I might have a little extra time if you want to finish your other thought—

Oh, Mr. Gervais...?

10:30 a.m.

President and Chief Executive Officer, Canadian Owners and Pilots Association

Bernard Gervais

I want to add something.

I think MP Iacono also asked why they don't train. There's a highly regulated environment for training for a private pilot licence or for a commercial airline and everything around that, and it's been around for many years. It's because there's a safety issue on this. It can't be really “I'll train you.” You have to be an instructor to train people.

There's a protocol, and you'll see this in the Canadian aviation regulations. There's a protocol and a process that's tried and true, and it's really been there very long. Maybe that could be reviewed also to accelerate the process.

10:30 a.m.

Liberal

The Chair Liberal Judy Sgro

Thank you very much.

We'll move to Mr. Graham.

10:30 a.m.

Liberal

David Graham Liberal Laurentides—Labelle, QC

Thank you.

One of the peculiarities about the industry that I found out when I myself started flying in 2005 was that it's the only industry in which the new pilots trained the newer pilots. There seems to be very little of the experienced pilots passing their knowledge on down.

At the same time, you can't have a 737 pilot training a 172 pilot, because it's a completely different skill set, so how do we get experienced pilots to pass their knowledge on to brand new pilots to augment the instructor base?

I open that generally to all of you.

10:30 a.m.

Director, International Board of Directors, Governor, East Canada Section, The Ninety-Nines, Inc., International Organization of Women Pilots

Robin Hadfield

Financially, you have to give an incentive. If you have a retired airline pilot who is invited to come back to the airline to teach in simulators, they will make $70 an hour. We were talking about this earlier. If you offered to have them go into a flight school, they would make $30 an hour, so they're going to say “no way”—

10:30 a.m.

Liberal

David Graham Liberal Laurentides—Labelle, QC

That's if they're lucky—

10:30 a.m.

Director, International Board of Directors, Governor, East Canada Section, The Ninety-Nines, Inc., International Organization of Women Pilots

Robin Hadfield

—but if you made that a tax-free income for them, they would all flood in. Pilots are the cheapest people you can meet in the world.

10:30 a.m.

Some hon. members

Oh, oh!

10:30 a.m.

Director, International Board of Directors, Governor, East Canada Section, The Ninety-Nines, Inc., International Organization of Women Pilots

Robin Hadfield

If you offered a pilot $30 an hour and it was tax-free, it would be the same as making $70, and you would probably have a huge percentage of retiring pilots going into these flight schools. They love working with the younger kids. They like seeing them fly. They love being in airplanes. Give them a tax incentive and they'll do it.

10:30 a.m.

Liberal

David Graham Liberal Laurentides—Labelle, QC

I have a lot of different questions, so I'll have to try to keep it brief.

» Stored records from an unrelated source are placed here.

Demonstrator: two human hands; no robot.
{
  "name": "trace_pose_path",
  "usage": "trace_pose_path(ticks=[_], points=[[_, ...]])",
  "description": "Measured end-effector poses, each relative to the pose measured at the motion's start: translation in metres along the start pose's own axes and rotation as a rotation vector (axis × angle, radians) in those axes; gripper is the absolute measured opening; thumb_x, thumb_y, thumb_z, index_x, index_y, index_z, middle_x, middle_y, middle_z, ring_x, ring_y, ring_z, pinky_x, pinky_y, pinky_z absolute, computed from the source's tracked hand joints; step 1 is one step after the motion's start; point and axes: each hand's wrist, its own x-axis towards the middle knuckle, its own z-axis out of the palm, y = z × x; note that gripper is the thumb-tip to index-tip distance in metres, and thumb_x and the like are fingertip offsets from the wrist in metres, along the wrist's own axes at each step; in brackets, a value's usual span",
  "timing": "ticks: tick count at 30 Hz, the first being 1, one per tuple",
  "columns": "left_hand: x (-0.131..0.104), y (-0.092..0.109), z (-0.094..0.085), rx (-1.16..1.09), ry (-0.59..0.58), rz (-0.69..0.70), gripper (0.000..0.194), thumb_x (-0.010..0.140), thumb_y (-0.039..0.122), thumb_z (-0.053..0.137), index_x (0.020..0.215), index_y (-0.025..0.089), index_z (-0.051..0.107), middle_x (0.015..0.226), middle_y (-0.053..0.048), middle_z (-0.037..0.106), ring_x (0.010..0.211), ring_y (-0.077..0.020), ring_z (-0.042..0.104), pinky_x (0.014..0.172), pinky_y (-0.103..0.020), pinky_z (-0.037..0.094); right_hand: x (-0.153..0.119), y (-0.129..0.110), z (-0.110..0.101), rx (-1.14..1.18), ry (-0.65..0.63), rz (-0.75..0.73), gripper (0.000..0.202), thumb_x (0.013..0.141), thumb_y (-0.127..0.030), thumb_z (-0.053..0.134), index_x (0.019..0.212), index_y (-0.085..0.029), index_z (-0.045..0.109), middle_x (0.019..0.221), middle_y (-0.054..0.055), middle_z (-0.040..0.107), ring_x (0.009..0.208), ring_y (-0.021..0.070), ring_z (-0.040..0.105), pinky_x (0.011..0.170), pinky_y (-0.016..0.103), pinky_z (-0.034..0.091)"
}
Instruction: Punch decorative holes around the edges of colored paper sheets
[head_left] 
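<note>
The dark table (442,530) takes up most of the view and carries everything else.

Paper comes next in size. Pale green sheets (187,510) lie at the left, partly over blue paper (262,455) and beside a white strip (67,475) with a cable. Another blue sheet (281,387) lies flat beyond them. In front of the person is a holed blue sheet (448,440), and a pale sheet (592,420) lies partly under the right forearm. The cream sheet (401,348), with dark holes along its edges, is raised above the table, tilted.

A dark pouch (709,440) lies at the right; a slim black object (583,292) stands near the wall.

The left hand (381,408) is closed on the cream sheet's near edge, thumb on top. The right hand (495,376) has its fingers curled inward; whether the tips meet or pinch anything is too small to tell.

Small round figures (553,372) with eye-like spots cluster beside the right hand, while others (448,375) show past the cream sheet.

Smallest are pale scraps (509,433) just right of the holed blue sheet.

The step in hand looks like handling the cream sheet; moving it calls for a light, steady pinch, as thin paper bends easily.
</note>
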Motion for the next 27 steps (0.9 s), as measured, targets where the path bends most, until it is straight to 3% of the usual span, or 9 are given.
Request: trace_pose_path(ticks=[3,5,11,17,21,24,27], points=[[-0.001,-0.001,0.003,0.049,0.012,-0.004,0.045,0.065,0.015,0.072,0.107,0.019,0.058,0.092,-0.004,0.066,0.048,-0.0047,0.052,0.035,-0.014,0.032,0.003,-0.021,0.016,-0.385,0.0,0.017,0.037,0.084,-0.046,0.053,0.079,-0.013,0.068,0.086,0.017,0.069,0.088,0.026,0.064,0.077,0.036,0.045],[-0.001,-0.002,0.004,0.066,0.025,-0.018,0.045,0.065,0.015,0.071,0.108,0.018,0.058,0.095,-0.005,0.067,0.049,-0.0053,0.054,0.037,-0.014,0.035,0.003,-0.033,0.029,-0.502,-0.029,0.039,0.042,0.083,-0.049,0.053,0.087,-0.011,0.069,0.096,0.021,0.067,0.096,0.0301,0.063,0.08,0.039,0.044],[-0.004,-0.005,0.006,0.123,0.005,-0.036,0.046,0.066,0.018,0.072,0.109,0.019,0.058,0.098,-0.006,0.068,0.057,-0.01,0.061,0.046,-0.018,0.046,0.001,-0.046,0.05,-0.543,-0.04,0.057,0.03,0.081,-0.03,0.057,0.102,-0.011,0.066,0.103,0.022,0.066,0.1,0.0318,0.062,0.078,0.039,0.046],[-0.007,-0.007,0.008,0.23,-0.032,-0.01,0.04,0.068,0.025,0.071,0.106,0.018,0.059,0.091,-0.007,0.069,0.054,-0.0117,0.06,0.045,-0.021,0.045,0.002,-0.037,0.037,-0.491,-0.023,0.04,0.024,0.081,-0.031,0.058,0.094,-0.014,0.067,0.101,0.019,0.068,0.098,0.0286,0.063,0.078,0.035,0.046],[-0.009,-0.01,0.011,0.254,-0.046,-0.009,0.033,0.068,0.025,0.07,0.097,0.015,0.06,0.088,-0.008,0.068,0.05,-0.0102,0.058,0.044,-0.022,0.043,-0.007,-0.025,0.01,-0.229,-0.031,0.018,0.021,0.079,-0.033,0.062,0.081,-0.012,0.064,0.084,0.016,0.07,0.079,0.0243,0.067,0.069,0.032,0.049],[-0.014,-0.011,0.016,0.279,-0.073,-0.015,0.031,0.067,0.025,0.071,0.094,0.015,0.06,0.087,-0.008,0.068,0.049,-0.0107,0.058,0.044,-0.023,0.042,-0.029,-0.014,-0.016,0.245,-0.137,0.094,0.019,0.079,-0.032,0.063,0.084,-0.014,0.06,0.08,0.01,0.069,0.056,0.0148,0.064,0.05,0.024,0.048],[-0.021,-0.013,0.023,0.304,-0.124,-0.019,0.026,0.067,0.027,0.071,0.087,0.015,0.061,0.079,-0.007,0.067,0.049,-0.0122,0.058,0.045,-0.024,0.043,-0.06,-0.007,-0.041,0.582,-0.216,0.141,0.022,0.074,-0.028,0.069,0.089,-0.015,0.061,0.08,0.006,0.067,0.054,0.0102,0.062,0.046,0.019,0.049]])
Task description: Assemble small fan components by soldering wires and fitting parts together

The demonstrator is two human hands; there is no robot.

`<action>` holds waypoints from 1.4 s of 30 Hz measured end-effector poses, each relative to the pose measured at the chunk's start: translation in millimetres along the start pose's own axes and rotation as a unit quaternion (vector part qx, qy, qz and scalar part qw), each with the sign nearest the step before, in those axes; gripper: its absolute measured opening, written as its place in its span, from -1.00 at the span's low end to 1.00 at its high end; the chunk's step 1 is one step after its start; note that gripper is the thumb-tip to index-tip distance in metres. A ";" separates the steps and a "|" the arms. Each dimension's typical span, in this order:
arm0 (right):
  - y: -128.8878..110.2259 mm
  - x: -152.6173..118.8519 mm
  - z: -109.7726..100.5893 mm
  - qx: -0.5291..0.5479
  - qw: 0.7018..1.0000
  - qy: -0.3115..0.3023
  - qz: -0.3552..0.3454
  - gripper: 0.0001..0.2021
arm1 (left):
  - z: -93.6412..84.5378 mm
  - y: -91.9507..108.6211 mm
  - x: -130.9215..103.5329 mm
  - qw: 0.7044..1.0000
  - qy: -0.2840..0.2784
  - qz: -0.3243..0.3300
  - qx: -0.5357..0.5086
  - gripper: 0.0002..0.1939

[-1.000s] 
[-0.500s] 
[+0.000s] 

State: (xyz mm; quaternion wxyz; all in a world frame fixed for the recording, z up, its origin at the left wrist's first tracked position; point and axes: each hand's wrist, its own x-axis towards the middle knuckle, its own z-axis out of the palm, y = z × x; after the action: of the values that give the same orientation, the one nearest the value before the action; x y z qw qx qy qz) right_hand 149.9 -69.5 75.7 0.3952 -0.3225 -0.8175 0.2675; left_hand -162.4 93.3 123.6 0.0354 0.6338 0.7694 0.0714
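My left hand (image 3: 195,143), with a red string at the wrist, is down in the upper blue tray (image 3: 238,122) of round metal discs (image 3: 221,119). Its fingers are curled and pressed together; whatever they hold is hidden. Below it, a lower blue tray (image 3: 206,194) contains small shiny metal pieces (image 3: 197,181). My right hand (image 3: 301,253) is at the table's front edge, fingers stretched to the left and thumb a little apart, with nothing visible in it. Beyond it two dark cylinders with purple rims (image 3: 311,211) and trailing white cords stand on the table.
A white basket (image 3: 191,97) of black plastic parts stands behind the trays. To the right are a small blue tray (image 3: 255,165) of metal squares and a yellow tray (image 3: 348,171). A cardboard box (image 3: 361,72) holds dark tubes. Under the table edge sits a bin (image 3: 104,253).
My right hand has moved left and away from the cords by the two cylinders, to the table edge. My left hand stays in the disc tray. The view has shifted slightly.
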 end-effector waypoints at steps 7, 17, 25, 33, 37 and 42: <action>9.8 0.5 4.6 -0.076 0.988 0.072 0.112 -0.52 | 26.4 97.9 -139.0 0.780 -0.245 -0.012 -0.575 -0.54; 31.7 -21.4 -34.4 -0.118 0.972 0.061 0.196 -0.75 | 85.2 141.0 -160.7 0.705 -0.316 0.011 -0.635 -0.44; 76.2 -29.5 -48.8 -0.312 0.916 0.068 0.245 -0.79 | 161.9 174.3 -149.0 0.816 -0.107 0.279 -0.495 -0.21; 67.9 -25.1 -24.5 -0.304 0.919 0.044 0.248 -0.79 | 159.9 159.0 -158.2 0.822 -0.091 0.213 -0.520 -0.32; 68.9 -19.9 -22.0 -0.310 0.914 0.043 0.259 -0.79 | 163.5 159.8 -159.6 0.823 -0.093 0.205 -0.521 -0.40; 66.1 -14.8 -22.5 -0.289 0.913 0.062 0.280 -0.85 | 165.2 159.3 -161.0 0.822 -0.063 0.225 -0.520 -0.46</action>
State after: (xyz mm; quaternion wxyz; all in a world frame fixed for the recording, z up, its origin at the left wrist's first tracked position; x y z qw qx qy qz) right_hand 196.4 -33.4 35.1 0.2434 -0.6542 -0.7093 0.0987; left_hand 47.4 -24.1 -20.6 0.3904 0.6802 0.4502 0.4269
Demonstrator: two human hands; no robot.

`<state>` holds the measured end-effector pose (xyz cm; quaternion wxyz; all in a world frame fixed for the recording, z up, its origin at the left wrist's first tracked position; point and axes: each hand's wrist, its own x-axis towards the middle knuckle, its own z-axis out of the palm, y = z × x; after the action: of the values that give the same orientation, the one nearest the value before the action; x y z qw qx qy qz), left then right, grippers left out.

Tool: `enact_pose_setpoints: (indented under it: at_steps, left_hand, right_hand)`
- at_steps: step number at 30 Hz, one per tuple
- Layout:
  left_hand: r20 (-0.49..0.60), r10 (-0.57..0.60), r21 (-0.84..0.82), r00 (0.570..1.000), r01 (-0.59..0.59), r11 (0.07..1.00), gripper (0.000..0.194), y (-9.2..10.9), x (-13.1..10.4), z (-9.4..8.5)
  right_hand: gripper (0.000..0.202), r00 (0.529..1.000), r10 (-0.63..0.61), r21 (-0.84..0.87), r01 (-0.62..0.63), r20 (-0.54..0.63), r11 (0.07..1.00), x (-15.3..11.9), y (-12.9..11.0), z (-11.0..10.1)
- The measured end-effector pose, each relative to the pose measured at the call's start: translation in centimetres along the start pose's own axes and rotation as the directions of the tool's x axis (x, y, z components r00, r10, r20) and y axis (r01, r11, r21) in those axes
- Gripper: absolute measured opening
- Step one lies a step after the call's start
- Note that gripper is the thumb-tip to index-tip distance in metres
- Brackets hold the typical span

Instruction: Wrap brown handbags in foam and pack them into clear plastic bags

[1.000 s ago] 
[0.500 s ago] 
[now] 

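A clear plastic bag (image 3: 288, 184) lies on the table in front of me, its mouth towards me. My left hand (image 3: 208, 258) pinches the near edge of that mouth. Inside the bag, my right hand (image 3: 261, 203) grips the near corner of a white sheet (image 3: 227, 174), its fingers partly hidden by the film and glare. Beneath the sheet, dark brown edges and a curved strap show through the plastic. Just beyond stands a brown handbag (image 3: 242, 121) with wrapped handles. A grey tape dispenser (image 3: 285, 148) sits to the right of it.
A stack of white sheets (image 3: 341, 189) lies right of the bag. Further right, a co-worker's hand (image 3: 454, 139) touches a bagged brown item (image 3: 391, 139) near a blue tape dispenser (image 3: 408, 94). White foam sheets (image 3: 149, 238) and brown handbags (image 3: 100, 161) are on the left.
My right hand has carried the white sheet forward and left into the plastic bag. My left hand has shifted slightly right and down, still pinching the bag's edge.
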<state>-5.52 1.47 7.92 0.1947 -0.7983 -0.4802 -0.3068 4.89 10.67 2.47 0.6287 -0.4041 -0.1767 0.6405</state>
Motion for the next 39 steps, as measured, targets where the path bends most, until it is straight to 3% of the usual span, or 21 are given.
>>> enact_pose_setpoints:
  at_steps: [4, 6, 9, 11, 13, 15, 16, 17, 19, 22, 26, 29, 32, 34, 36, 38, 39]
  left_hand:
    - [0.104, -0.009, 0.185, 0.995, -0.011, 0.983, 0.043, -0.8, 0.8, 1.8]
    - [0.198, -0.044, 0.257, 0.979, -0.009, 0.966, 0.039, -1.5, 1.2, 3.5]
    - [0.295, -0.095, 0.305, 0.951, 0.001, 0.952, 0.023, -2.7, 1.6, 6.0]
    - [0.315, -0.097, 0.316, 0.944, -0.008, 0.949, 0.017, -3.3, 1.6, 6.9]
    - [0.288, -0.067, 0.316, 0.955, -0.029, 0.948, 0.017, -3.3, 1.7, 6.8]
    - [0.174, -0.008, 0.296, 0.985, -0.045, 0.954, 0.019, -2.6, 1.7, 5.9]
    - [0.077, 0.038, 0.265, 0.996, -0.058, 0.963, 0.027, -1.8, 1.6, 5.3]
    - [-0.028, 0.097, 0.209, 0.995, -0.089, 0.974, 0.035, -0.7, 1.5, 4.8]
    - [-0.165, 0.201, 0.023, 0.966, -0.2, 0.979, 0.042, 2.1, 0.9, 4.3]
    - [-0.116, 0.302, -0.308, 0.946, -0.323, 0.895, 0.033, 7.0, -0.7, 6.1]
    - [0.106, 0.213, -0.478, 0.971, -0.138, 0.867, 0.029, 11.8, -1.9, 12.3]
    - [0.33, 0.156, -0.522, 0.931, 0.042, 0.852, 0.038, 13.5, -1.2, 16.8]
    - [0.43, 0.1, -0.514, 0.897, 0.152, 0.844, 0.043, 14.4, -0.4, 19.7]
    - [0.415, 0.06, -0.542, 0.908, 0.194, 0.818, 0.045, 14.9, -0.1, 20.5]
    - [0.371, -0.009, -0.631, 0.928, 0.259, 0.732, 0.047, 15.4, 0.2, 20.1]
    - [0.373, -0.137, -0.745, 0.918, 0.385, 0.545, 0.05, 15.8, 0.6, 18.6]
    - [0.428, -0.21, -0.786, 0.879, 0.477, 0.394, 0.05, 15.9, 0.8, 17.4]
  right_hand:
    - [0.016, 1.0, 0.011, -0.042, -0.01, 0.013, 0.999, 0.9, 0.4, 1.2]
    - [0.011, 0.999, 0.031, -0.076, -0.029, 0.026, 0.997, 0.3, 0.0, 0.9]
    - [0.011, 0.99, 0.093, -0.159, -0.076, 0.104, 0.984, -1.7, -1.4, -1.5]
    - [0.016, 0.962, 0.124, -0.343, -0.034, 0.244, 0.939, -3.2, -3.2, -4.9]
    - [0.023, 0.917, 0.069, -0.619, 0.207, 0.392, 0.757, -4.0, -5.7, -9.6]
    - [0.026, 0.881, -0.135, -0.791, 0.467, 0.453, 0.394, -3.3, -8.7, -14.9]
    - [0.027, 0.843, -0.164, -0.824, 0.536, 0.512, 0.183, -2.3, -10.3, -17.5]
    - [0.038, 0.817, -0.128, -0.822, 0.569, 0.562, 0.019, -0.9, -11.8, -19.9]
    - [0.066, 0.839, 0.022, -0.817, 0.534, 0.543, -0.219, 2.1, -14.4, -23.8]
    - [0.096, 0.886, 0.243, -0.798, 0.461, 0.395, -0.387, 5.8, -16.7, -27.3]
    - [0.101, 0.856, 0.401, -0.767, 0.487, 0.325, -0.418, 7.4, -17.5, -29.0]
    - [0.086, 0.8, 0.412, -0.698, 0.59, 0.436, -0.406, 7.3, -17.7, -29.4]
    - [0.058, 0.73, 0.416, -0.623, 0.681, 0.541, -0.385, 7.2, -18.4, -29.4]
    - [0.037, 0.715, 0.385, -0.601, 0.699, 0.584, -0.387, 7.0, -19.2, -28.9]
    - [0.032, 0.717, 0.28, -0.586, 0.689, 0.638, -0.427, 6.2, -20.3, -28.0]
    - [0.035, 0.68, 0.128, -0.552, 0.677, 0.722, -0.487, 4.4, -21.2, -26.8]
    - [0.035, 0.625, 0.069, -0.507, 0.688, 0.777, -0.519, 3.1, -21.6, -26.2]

We talked about the cost of flight training, as you just did, and also about mitigating the student loans for the students, but as I discussed a couple of weeks ago with respect to the Germanwings crash, we saw the risk if a student goes through their training and then loses their medical certificate. How would you mitigate this risk on loans so that you don't have people hiding illnesses and disabilities in order to pay off that loan?